Seit einige Jahren gilt bei PwC nun schon: Die Arbeitsergebnisse zählen, nicht wie viel Zeit man im Büro abgesessen hat. Das sogenannte Jahresarbeitszeitkonto rechnet die Arbeitsstunden auf das Jahr und verdrängt die 40-Stunden-Woche. Rund 1800 Arbeitsstunden sind abzuleisten, doch wann diese abgearbeitet werden, soll dem Mitarbeiter selbst überlassen sein. So können sich die Mitarbeiter ihre Zeit flexibel einteilen. Auch ihren Arbeitsplatz sollen sich die Mitarbeiter aussuchen - wer will, kann von zu Hause aus arbeiten.
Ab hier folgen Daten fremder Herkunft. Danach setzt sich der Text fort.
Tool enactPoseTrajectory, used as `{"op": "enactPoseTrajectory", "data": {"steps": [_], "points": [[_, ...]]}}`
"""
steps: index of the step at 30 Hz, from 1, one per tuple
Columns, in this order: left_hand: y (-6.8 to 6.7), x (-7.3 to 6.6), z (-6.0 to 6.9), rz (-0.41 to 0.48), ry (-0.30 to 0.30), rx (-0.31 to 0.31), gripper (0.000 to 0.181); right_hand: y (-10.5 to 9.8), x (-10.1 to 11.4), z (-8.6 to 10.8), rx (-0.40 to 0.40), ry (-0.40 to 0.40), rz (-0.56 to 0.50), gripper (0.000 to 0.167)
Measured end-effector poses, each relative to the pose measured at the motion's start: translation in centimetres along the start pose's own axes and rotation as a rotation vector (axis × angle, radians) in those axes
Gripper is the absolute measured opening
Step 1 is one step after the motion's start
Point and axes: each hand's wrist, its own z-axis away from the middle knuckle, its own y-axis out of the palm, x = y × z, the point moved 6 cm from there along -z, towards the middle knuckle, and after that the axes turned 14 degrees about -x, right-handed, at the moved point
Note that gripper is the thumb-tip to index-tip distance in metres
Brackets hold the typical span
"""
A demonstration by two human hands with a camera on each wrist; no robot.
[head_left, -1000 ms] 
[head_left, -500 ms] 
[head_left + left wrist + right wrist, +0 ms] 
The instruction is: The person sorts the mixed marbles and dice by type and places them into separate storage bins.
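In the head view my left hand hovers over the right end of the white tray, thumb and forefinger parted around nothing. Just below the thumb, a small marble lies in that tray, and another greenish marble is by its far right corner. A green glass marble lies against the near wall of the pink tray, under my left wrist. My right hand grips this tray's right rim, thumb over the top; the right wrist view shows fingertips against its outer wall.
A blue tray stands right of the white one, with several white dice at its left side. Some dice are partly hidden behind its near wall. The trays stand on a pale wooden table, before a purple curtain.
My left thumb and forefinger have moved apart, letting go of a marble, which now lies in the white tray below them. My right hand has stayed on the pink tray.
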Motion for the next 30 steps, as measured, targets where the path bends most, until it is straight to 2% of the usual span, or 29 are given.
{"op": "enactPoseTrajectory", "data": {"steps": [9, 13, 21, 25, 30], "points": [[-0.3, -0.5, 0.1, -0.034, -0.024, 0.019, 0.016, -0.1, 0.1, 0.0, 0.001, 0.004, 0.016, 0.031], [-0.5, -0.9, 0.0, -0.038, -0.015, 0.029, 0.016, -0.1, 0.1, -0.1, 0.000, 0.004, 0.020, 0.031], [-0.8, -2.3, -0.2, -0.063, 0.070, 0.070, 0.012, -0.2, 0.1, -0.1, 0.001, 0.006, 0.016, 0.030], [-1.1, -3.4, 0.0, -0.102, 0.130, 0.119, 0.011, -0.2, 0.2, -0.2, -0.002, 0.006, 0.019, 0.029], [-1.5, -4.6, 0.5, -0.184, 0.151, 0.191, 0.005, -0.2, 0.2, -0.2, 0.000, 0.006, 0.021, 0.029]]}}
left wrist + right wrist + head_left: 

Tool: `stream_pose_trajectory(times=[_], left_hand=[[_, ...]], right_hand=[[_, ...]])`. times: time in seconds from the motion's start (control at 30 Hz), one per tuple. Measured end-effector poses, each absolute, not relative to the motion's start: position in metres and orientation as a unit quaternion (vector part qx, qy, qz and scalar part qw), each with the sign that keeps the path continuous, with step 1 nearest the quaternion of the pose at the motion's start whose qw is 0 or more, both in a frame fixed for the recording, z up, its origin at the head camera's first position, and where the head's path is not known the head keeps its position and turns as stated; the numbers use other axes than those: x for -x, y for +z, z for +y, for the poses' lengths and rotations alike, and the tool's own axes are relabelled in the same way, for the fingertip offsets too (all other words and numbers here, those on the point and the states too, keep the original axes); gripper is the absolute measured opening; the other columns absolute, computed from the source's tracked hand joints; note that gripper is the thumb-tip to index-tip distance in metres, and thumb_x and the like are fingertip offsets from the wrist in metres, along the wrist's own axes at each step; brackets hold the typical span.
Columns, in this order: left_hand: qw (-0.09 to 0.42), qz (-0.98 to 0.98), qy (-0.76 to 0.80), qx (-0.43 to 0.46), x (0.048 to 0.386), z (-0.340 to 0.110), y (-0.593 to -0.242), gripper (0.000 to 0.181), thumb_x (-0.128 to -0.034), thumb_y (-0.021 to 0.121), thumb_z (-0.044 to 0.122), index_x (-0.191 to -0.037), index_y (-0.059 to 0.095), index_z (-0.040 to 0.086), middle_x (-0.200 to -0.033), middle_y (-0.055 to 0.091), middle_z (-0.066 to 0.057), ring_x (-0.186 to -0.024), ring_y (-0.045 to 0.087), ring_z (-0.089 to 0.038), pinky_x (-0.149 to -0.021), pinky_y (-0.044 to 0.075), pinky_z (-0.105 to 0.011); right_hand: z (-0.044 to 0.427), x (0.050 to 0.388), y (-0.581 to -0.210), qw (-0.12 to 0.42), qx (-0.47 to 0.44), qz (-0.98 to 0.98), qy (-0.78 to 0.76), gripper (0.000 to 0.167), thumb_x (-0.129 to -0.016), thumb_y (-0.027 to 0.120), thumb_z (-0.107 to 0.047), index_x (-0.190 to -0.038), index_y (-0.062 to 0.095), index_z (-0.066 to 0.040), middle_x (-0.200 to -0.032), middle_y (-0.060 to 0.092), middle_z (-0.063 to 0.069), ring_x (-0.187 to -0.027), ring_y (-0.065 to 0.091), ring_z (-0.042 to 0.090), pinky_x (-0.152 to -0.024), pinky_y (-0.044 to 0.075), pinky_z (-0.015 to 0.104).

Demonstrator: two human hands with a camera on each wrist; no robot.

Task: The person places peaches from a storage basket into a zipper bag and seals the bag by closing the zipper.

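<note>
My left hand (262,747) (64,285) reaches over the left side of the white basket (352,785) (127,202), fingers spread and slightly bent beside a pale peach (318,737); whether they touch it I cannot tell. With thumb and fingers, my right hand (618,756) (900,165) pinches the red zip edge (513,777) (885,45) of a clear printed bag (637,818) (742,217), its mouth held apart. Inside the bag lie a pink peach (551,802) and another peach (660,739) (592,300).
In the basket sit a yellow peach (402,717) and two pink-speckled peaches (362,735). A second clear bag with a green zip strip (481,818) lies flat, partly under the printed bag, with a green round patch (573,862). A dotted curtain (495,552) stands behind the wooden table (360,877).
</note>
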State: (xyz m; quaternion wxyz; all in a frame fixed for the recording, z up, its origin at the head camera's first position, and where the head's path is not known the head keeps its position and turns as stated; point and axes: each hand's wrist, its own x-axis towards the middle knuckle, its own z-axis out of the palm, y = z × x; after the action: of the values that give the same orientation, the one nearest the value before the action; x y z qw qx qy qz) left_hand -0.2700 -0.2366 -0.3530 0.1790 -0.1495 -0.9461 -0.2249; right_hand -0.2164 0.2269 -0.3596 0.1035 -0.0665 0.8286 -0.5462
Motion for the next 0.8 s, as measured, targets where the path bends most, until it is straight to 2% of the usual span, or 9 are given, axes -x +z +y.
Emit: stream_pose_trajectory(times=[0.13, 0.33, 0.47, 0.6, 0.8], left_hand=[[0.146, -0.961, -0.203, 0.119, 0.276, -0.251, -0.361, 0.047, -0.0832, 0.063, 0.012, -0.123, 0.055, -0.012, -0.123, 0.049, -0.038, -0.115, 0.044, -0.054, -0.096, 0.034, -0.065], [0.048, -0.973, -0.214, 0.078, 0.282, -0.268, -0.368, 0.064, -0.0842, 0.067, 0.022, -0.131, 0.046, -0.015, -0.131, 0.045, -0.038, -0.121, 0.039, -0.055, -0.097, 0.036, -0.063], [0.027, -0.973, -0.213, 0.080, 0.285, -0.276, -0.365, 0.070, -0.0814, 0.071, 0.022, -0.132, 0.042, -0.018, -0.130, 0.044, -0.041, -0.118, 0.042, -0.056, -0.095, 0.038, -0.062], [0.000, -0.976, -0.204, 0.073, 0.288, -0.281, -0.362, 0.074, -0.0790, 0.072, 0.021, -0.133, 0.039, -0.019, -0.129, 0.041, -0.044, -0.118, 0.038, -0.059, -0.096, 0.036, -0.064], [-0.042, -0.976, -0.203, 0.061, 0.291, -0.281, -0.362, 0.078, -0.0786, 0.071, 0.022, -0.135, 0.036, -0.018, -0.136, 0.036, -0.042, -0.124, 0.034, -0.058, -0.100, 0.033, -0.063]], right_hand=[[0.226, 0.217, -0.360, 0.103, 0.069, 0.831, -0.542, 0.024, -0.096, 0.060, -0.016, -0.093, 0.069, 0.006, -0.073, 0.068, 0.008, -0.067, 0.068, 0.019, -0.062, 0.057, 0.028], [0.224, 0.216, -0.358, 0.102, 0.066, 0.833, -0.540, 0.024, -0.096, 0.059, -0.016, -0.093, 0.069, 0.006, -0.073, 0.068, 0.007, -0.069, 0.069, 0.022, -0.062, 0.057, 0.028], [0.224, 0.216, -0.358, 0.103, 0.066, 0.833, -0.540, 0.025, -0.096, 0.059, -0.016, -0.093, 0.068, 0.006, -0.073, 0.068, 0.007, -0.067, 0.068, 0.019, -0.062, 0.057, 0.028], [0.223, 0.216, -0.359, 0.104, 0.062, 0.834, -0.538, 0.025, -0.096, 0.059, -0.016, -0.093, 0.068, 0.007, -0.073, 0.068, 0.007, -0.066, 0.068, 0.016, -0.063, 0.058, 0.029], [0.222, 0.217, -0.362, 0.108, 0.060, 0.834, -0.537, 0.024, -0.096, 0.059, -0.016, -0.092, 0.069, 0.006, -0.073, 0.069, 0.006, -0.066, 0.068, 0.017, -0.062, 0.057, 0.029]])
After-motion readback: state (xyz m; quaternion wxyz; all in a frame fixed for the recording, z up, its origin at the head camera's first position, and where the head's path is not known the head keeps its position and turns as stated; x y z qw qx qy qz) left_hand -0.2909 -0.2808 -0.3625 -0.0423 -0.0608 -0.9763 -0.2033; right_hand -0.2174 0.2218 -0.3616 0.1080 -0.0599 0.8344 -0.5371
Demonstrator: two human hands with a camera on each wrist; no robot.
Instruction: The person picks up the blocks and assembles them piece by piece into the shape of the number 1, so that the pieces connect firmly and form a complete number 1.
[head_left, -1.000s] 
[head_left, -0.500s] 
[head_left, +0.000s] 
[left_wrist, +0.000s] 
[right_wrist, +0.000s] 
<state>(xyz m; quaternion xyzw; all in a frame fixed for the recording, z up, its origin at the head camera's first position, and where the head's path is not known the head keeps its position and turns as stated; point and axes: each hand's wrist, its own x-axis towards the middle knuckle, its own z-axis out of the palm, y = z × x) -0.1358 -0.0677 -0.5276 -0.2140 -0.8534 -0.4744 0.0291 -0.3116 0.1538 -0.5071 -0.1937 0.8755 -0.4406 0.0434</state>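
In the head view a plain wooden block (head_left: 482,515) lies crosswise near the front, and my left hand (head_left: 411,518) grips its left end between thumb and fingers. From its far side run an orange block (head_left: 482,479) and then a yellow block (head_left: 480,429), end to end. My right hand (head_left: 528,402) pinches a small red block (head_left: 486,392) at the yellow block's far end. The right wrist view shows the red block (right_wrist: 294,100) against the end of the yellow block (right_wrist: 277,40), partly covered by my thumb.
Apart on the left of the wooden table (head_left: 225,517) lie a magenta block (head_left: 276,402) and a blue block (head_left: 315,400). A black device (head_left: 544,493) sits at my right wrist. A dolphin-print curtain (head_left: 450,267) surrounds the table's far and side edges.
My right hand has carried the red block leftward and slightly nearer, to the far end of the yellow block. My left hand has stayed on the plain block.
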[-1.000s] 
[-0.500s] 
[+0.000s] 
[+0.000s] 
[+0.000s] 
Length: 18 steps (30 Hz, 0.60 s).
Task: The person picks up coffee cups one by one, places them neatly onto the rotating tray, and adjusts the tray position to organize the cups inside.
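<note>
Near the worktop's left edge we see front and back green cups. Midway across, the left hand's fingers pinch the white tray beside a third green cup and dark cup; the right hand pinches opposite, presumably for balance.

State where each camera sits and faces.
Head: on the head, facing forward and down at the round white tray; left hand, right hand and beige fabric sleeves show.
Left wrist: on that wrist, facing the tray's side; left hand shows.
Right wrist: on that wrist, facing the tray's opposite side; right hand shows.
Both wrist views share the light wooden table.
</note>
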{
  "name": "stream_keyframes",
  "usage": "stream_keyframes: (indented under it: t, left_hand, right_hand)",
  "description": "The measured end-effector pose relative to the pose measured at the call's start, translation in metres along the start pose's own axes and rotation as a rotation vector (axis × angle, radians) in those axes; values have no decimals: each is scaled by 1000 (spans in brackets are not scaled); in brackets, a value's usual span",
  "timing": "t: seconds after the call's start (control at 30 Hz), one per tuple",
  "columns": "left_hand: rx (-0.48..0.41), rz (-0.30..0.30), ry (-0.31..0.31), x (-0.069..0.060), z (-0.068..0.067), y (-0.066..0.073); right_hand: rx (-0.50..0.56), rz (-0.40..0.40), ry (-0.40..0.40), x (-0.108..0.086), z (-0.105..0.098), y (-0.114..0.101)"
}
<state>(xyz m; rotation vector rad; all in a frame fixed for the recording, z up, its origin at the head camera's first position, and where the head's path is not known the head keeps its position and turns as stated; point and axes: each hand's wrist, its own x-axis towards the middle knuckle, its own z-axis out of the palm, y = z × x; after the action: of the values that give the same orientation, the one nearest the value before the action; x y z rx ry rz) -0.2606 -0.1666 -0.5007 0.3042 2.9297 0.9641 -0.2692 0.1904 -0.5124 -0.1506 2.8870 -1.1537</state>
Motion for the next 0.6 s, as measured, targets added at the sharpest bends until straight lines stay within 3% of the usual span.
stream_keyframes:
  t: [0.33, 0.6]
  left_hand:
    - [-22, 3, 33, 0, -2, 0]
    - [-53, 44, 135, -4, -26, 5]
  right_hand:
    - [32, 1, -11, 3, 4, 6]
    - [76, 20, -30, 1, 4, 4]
Aber auch hier gibt es Grenzen. Denn selbstverständlich verlangt auch PwC bei Kunden zu arbeiten.
Letztes Jahr hat PwC außerdem eine neue Urlaubsregelung eingeführt. Der Mindesturlaub beträgt zwar immer noch 28 Tage. Aber jeder Arbeitnehmer kann bis zu 20 zusätzliche unentgeltliche Urlaubstage beantragen. Die Veränderungen machen auch vor den älteren Mitarbeitern nicht halt. Die Generation "konservativ" müsse sich umstellen, sagt Marius Möller von PwC. "Die Mitarbeiter sind nicht mehr auf Zuruf zur Stelle - so funktioniert das heute eben nicht mehr."
Bei PwC scheint das Konzept aufzugehen. 2013 hat die Beratung eine Rekordzahl an Bewerbungen erhalten. Marius Möller, Personalvorstand bei PwC, glaubt, das liege daran, dass sie sich mit der Generation auseinandersetzen. "Wir sehen dank unserer Mitarbeiterbefragungen, dass die Zufriedenheit steigt." Außerdem sei die Fluktuation unter den Arbeitnehmern zurückgegangen.
16-Stunden-Tage keine Seltenheit
Auch bei der Unternehmensberatung McKinsey denkt man inzwischen in anderen Kategorien. Bisher waren auch hier 16-Stunden-Tage keine Seltenheit. Doch jetzt wirbt die Beratung mit zweimonatigen Auszeiten vom Job. "Take Time" heißt das Programm, bei dem die Mitarbeiter im Job pausieren können - um zu Reisen, für die Familie da zu sein oder sich einem Hobby intensiv zu widmen. Thomas Fritz von McKinsey sagt: "Vor einigen Jahren wäre das Programm Take Time in unserer Unternehmenskultur so nicht denkbar gewesen."
Die Beratungen beginnen umzudenken. Doch auch in Zukunft wird der Beraterjob wohl eher zu den arbeitsintensiveren zählen. Susanne Bix nimmt das in Kauf. Von montags bis donnerstags ist sie unterwegs, arbeitet irgendwo in Deutschland im Büro eines Kunden. Aber dank dem neuen Einstiegsprogramm konnte sie den Wunsch äußern, nicht allzu oft im Ausland arbeiten zu müssen. In etwa zwei oder drei Jahren will sie promovieren. Von ihrem Arbeitgeber erwartet sie natürlich, dass er sie dabei unterstützt.